Next, the operation of the motor control device 100 shown in Fig. 1 will be described. Before describing the operation of detecting the insulation resistance, the normal operation of driving the motor M1 and the motor M2 will be described first.

(Normal operation)

When the motor M1 and the motor M2 are driven, the detection operation command unit 170 does not operate, so that the circuit breaker 130 is in a closed state as shown in FIG. The voltage applied by the AC power source 120 is converted into a DC by the rectifying circuit 110 and is supplied to the inverter circuit 140-1 for driving the motor M1 and the inverter circuit 140- 2. 1, the separation switch 148-1 and the separation switch 148-2 are simultaneously closed, and the detection switch 155 is in the open state.

The PWM control circuit 175 turns on the transistor TR1 of the arm circuit 150A of the inverter circuits 140-1 and 140-2 and the transistor TR5 of the arm circuit 150B and turns on the motor M1, A current is supplied to the windings W1r and W1t of the motor M2 and a current is supplied to the windings W2r and W2t of the motor M2. Next, the PWM control circuit 175 turns on the transistor TR2 of the arm circuit 150B of the inverter circuits 140-1 and 140-2 and the transistor TR6 of the arm circuit 150C, A current is supplied to the windings W1t and W1s of the motor M2 and a current is supplied to the windings W2t and W2s of the motor M2. Next, the PWM control circuit 175 turns on the transistor TR3 of the arm circuit 150C and the transistor TR4 of the arm circuit 150A of the inverter circuits 140-1 and 140-2, M1 and flows current to the windings W2s and W2r of the motor M2 while flowing a current to the windings W1s and W1r of the motors M2 and M1.

The switching of the transistors TR1 to TR6 of the arm circuits 150A to 150C by the PWM control circuit 175 is repeated in the above order so that the windings W1r - W1t) and (W2r) - (W2t), and the motors M1 and M2 rotate. The duty ratio of the PWM signal applied to the transistors TR1 to TR6 of the arm circuits 150A to 150C is changed.

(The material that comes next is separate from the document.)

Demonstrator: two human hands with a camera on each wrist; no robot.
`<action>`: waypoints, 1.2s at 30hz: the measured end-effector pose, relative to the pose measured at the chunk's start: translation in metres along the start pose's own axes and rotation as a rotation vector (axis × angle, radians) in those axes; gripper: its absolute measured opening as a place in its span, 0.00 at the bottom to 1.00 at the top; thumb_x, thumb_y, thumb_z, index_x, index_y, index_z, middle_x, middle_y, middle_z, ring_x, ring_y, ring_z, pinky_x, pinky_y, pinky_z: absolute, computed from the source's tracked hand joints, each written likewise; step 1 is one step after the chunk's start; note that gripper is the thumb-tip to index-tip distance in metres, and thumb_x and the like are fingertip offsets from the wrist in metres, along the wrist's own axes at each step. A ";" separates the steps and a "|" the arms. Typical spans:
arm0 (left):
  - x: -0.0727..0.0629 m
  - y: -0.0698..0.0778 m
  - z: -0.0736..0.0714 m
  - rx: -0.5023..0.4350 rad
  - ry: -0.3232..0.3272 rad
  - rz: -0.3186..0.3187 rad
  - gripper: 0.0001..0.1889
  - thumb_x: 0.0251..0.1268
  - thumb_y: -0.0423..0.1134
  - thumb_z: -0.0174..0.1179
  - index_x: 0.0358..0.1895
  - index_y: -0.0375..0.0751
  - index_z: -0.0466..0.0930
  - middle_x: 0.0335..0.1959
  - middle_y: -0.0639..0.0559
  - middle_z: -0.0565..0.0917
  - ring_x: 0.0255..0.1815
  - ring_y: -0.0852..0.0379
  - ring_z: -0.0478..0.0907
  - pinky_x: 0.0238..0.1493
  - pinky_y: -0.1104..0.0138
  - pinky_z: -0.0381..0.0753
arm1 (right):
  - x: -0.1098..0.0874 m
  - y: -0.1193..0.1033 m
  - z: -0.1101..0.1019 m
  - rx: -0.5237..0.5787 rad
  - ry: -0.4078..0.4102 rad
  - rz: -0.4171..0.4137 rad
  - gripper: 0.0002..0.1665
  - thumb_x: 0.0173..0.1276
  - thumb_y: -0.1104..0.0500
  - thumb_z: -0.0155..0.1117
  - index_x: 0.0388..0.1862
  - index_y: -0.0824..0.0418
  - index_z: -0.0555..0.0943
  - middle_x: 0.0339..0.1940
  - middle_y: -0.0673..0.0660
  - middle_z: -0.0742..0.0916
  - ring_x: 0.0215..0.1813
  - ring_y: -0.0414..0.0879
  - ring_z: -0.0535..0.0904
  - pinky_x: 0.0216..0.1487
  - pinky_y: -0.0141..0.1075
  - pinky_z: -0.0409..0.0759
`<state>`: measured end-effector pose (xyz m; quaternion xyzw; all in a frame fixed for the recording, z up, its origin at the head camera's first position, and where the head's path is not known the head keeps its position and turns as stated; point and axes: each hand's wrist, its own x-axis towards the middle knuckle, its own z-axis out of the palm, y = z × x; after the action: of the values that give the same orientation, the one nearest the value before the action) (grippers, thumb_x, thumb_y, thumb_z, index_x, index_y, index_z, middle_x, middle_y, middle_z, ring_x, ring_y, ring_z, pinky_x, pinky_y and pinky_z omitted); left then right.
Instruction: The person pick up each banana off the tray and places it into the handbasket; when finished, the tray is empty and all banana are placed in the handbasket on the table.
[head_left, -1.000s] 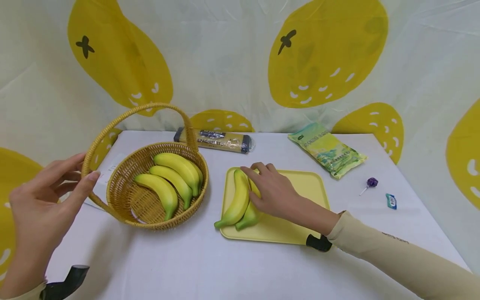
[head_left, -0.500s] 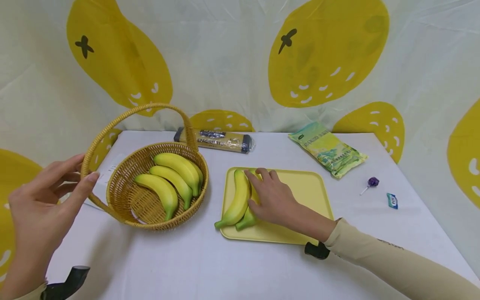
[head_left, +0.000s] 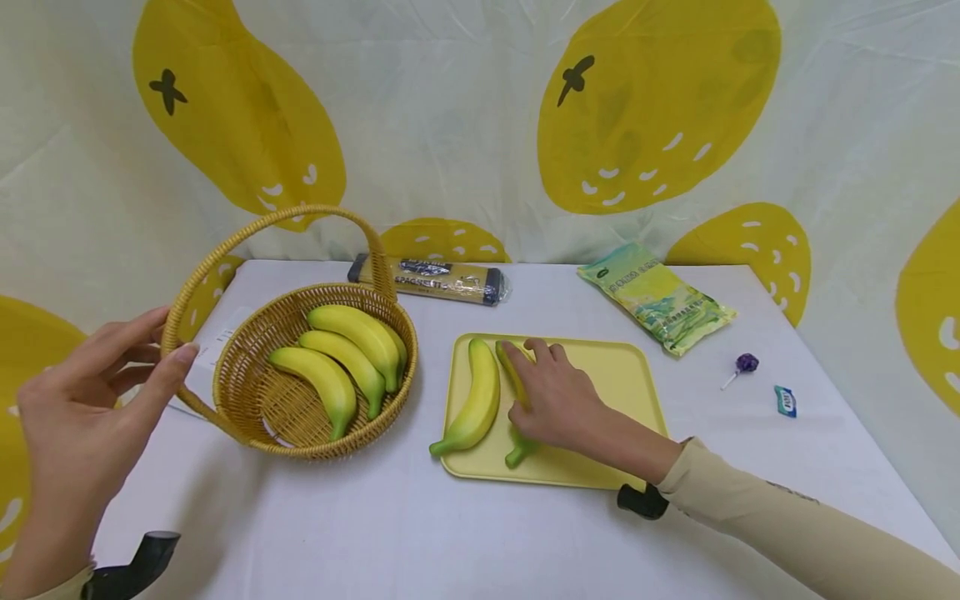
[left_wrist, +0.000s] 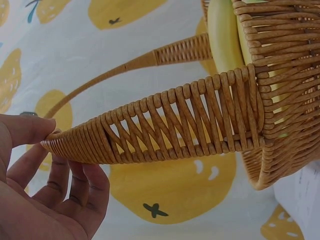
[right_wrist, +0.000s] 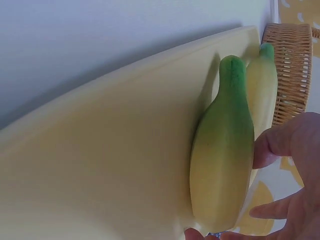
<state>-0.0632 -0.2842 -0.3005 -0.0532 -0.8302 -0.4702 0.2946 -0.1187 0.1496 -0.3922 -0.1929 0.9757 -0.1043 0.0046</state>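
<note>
My left hand (head_left: pixel 86 404) pinches the side of the tall handle (left_wrist: pixel 150 127) of a wicker basket (head_left: pixel 243 375), thumb on one face and fingers on the other. Several yellow bananas with green ends (head_left: pixel 322 383) lie inside the basket. Over a yellow tray (head_left: pixel 611 375), my right hand (head_left: pixel 558 396) grips a banana (right_wrist: pixel 220 150), thumb along one side and fingers at the far side. The hand covers its middle in the head view. Just left of it a second banana (head_left: pixel 478 400) lies on the tray, its green stem past the tray's edge.
A spaghetti pack (head_left: pixel 442 281) lies at the back behind the basket. To the back right is a green-yellow bag (head_left: pixel 656 300). A purple lollipop (head_left: pixel 746 363) and a small blue-green packet (head_left: pixel 786 401) lie at the right. A white paper (head_left: pixel 213 358) sits partly under the basket.
My right hand has shifted slightly right with its banana, and a gap now shows between the two bananas on the tray. The left hand and basket have stayed put.
</note>
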 end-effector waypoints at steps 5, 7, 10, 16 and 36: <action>0.000 -0.002 0.000 -0.013 0.002 0.003 0.26 0.58 0.15 0.70 0.62 0.30 0.85 0.49 0.48 0.88 0.41 0.56 0.82 0.49 0.79 0.81 | 0.000 0.007 0.002 -0.005 -0.007 0.005 0.50 0.57 0.60 0.68 0.82 0.57 0.67 0.72 0.69 0.73 0.63 0.66 0.73 0.25 0.46 0.81; 0.000 -0.002 0.000 -0.013 0.001 0.005 0.26 0.58 0.15 0.70 0.62 0.30 0.85 0.49 0.48 0.88 0.41 0.56 0.82 0.50 0.79 0.81 | 0.001 0.009 0.003 -0.012 -0.002 0.006 0.50 0.57 0.61 0.68 0.82 0.57 0.68 0.72 0.69 0.74 0.62 0.66 0.73 0.24 0.45 0.80; 0.000 -0.002 0.000 -0.009 0.002 0.003 0.26 0.58 0.15 0.70 0.62 0.31 0.85 0.49 0.49 0.88 0.41 0.56 0.82 0.50 0.79 0.81 | 0.001 0.013 0.005 -0.022 0.004 0.001 0.49 0.57 0.62 0.67 0.81 0.56 0.69 0.71 0.68 0.74 0.61 0.66 0.74 0.23 0.44 0.78; -0.001 -0.002 0.000 -0.010 0.007 0.004 0.26 0.58 0.14 0.70 0.62 0.30 0.85 0.49 0.49 0.88 0.41 0.56 0.82 0.49 0.79 0.81 | 0.004 0.019 0.009 -0.032 -0.004 0.001 0.48 0.59 0.62 0.67 0.82 0.54 0.68 0.70 0.67 0.76 0.59 0.64 0.75 0.25 0.46 0.80; 0.000 0.001 0.001 -0.024 0.000 0.007 0.26 0.59 0.15 0.69 0.62 0.29 0.85 0.49 0.48 0.88 0.41 0.56 0.82 0.49 0.79 0.81 | 0.009 0.031 0.002 -0.007 0.061 -0.039 0.46 0.59 0.64 0.66 0.79 0.50 0.73 0.64 0.65 0.79 0.52 0.61 0.78 0.22 0.41 0.76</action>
<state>-0.0635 -0.2831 -0.2998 -0.0594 -0.8242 -0.4793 0.2957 -0.1386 0.1739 -0.4002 -0.2084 0.9718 -0.1067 -0.0279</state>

The abnormal control by the PWM control circuit 175 is performed based on the signal from the encoder attached to the motors M1 and M2. The rotation position of the motors M1 and M2 is detected by a signal from the encoder, and the speeds of the motors M1 and M2 are controlled for positioning.

(Insulation resistance detection operation)

When detecting the insulation resistance of the motor M1 or M2 separately from the normal operation as described above, the motor control device 100 operates as follows.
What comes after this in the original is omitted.